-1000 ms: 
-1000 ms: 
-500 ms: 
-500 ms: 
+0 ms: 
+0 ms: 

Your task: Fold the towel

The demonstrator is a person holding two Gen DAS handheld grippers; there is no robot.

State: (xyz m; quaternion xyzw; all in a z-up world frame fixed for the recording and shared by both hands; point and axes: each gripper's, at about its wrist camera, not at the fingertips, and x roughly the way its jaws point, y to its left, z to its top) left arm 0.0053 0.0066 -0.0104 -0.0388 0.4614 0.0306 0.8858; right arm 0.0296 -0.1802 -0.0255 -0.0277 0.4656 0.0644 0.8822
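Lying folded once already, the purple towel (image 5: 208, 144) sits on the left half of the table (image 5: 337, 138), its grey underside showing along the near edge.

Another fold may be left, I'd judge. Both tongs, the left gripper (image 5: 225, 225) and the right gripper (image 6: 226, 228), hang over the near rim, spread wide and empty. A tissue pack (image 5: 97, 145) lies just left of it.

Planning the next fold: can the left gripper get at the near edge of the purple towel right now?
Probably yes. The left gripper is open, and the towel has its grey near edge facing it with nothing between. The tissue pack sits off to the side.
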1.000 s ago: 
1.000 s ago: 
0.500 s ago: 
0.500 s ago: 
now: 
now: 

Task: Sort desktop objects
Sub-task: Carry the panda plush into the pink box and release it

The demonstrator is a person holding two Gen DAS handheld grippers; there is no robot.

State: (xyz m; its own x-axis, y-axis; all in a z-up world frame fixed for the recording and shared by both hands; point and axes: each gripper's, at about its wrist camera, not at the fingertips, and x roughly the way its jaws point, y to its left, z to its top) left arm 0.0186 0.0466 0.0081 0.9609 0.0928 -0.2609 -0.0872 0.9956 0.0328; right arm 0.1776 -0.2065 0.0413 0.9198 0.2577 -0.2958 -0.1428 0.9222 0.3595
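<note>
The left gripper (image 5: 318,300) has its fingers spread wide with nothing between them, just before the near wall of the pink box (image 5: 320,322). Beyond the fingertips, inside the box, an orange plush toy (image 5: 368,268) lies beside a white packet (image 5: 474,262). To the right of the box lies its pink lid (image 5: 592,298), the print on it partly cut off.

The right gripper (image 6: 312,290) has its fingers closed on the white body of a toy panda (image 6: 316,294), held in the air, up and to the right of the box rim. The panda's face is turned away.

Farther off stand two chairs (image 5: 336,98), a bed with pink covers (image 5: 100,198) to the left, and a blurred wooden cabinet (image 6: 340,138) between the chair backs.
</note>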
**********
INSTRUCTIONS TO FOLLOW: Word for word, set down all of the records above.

EXERCISE SOLUTION:
-1000 ms: 
-1000 ms: 
-500 ms: 
-500 ms: 
+0 ms: 
+0 ms: 

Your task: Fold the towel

The demonstrator is a person holding two Gen DAS handheld grippers; there is no robot.

State: (xyz m; quaternion xyzw; all in a z-up world frame fixed for the recording and shared by both hands; point and axes: each gripper's, at about its wrist camera, not at the fingertips, and x roughly the way its jaws point, y to its left, z to its top) left arm 0.0053 0.0066 -0.0104 -0.0388 0.4614 0.0306 0.8858; right arm 0.0296 -0.1802 -0.0255 -0.0277 0.4656 0.0644 0.8822
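Lying folded once already, the purple towel (image 5: 208, 144) sits on the left half of the table (image 5: 337, 138), its grey underside showing along the near edge.

Another fold may be left, I'd judge. Both tongs, the left gripper (image 5: 225, 225) and the right gripper (image 6: 226, 228), hang over the near rim, spread wide and empty. A tissue pack (image 5: 97, 145) lies just left of it.

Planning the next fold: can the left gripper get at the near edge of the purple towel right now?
Probably yes. The left gripper is open, and the towel has its grey near edge facing it with nothing between. The tissue pack sits off to the side.
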1.000 s ago: 
1.000 s ago: 
0.500 s ago: 
0.500 s ago: 
now: 
now: 

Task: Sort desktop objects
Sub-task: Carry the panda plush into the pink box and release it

The demonstrator is a person holding two Gen DAS handheld grippers; there is no robot.

State: (xyz m; its own x-axis, y-axis; all in a z-up world frame fixed for the recording and shared by both hands; point and axes: each gripper's, at about its wrist camera, not at the fingertips, and x roughly the way its jaws point, y to its left, z to its top) left arm 0.0186 0.0466 0.0081 0.9609 0.0928 -0.2609 -0.0872 0.9956 0.0328; right arm 0.1776 -0.2065 0.0413 0.9198 0.2577 -0.2958 -0.1428 0.9222 0.3595
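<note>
The left gripper (image 5: 318,300) has its fingers spread wide with nothing between them, just before the near wall of the pink box (image 5: 320,322). Beyond the fingertips, inside the box, an orange plush toy (image 5: 368,268) lies beside a white packet (image 5: 474,262). To the right of the box lies its pink lid (image 5: 592,298), the print on it partly cut off.

The right gripper (image 6: 312,290) has its fingers closed on the white body of a toy panda (image 6: 316,294), held in the air, up and to the right of the box rim. The panda's face is turned away.

Farther off stand two chairs (image 5: 336,98), a bed with pink covers (image 5: 100,198) to the left, and a blurred wooden cabinet (image 6: 340,138) between the chair backs.
</note>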

The output for this exercise is now complete.